Risk factors and epidemiology of Acinetobacter baumannii infections in a university hospital in Northern Italy: A case-control study


      Acinetobacter baumannii has emerged as a major cause of outbreaks of hospital-associated infections with increased morbidity and mortality among those affected.


      We performed a 1:1 matched case-control study involving 68 cases in a teaching hospital in Northern Italy. Risk factors included general health conditions, comorbidities, diagnostic and therapeutic procedures, and antibiotic therapies. A multiple correspondence analysis (MCA) was performed to highlight possible association patterns among risk factors. After this, a conditional logistic regression model was applied.

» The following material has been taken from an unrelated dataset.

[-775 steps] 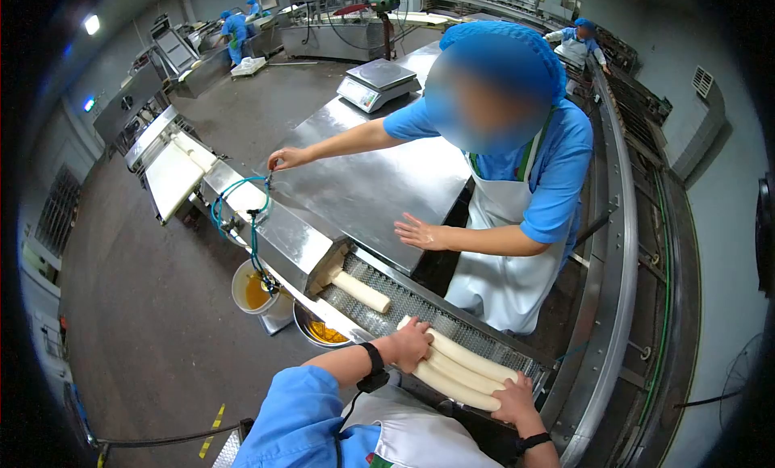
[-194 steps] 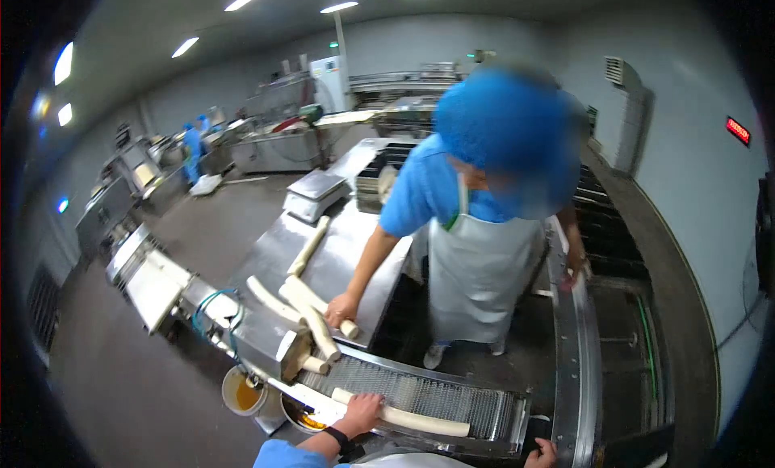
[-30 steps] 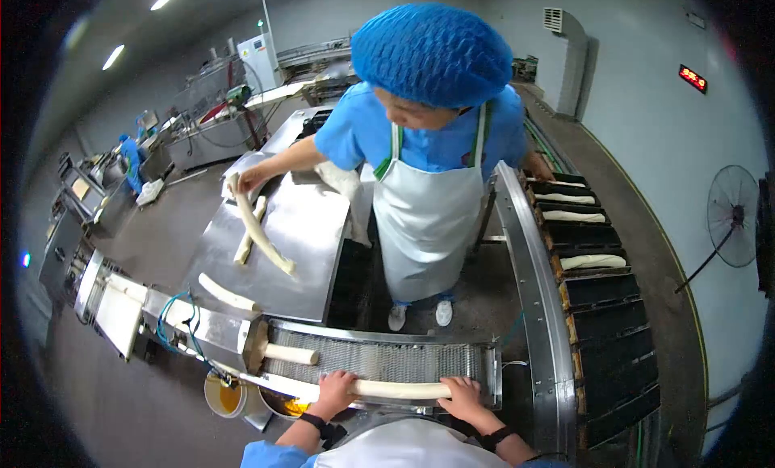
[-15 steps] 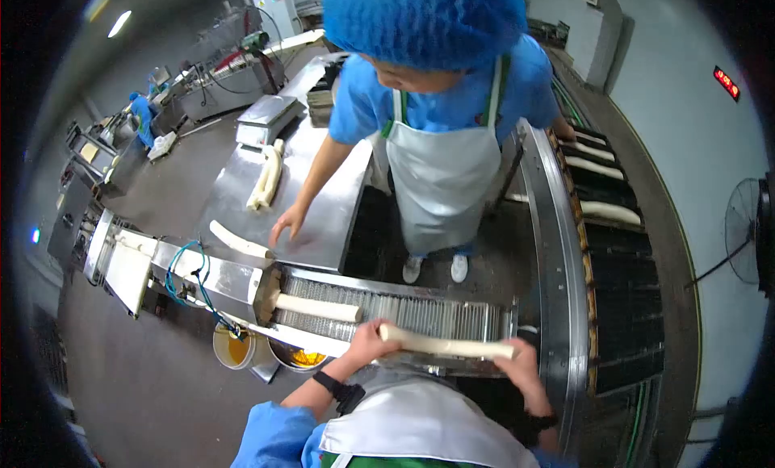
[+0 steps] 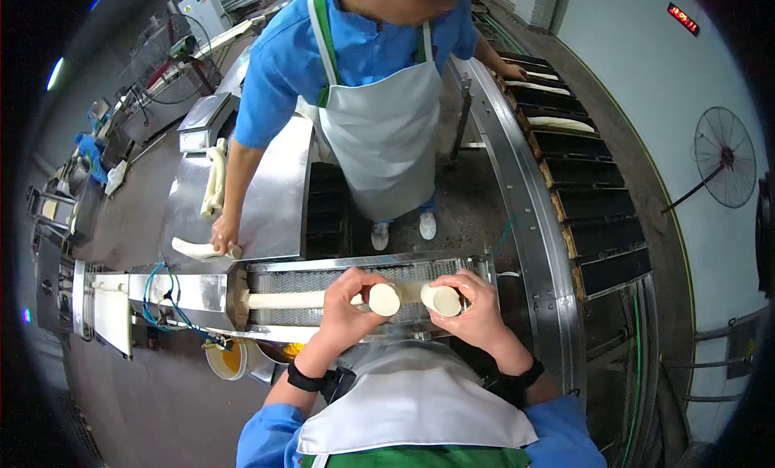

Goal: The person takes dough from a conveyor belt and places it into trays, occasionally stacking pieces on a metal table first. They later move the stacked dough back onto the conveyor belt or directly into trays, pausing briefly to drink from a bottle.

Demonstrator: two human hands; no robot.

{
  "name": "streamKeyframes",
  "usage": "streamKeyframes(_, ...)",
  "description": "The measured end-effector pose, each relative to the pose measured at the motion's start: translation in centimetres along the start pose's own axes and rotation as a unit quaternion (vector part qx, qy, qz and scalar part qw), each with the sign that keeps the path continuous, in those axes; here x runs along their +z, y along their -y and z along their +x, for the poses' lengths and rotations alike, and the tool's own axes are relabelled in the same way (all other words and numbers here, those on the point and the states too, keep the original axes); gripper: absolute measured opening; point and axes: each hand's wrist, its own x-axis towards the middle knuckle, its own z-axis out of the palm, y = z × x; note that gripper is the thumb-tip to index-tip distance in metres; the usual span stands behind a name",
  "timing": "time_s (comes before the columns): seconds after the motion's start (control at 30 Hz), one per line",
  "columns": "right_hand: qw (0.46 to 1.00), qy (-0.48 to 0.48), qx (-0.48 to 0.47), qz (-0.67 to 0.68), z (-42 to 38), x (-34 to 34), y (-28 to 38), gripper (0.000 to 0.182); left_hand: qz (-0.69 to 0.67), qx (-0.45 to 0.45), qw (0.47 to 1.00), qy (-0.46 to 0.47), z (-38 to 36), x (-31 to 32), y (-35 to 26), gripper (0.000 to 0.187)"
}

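My left hand (image 5: 347,307) is closed around one end of a pale dough roll (image 5: 384,299), its round end face turned up toward me. Opposite it, my right hand (image 5: 476,311) grips another dough end, also facing up, a short gap from the first. The middle of the dough is mostly hidden below the two ends. Both hands are over the mesh conveyor (image 5: 416,273). A second dough log (image 5: 291,300) lies along the belt to the left, reaching up to my left hand.
Across the conveyor stands a co-worker (image 5: 379,129), one hand on a dough piece (image 5: 192,248) on the steel table (image 5: 270,202). Black trays (image 5: 593,214), a few holding dough, line the right side. Lower left is a bucket (image 5: 228,359) with yellow liquid.
My hands have drawn together, turning the dough ends up toward me from a level, stretched-out hold. The co-worker's hand has come down onto the dough on the table.
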Motion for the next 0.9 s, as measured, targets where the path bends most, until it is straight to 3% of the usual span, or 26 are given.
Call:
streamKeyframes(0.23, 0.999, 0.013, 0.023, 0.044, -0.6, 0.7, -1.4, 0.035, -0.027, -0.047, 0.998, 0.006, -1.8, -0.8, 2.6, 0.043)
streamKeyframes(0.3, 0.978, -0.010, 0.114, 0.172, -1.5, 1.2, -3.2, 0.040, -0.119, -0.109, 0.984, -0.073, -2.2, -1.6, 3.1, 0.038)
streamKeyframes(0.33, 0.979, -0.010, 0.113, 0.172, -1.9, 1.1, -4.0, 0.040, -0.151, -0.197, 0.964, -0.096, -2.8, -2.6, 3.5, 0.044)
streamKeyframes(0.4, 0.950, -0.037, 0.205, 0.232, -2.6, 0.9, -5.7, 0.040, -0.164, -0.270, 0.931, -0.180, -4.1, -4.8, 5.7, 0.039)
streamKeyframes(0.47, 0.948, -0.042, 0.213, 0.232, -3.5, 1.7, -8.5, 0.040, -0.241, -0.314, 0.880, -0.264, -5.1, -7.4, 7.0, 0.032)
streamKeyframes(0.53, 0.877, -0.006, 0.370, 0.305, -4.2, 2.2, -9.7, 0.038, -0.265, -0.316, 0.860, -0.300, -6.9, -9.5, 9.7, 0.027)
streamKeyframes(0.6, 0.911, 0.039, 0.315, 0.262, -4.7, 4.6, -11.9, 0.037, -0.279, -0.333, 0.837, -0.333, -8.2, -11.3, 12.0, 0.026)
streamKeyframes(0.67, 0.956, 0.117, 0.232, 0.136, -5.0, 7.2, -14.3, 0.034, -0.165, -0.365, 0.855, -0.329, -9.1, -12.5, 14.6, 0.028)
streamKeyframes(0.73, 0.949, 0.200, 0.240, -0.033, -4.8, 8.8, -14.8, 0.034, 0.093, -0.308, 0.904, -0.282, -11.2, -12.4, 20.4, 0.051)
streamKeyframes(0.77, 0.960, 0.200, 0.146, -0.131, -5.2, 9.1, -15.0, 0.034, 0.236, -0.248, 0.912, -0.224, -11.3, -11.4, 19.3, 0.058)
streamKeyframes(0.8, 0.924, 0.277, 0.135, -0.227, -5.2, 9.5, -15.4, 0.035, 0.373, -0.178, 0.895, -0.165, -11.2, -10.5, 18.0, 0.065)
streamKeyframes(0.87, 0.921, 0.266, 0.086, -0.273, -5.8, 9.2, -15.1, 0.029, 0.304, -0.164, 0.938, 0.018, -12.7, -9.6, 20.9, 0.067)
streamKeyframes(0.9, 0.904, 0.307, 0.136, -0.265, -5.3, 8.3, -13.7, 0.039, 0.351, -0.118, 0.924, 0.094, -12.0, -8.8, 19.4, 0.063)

      The combined results of the MCA and univariate regression models suggest that invasive procedures performed before intensive care unit admission, in particular bronchoscopy (odds ratio, 48.06) and oxygen therapy (odds ratio, 2.11), are associated with development of an infection. Malnutrition or obesity, lack of self-sufficiency, and severe liver diseases also proved to be significantly associated with infection. When analyzing antibiotic therapies, both the number of molecules administered and duration of therapy were significantly associated.


      Early recognition of patients at high risk, environmental hygiene control measures, appropriate antibiotic prescriptions, especially regarding carbapenems, and high-quality training of health care workers in all hospital departments are all key aspects for prevention and control of Acinetobacter infection. Further studies are needed to investigate the role of antibiotics on microbial competition dynamics in relation to multidrug-resistant outbreaks.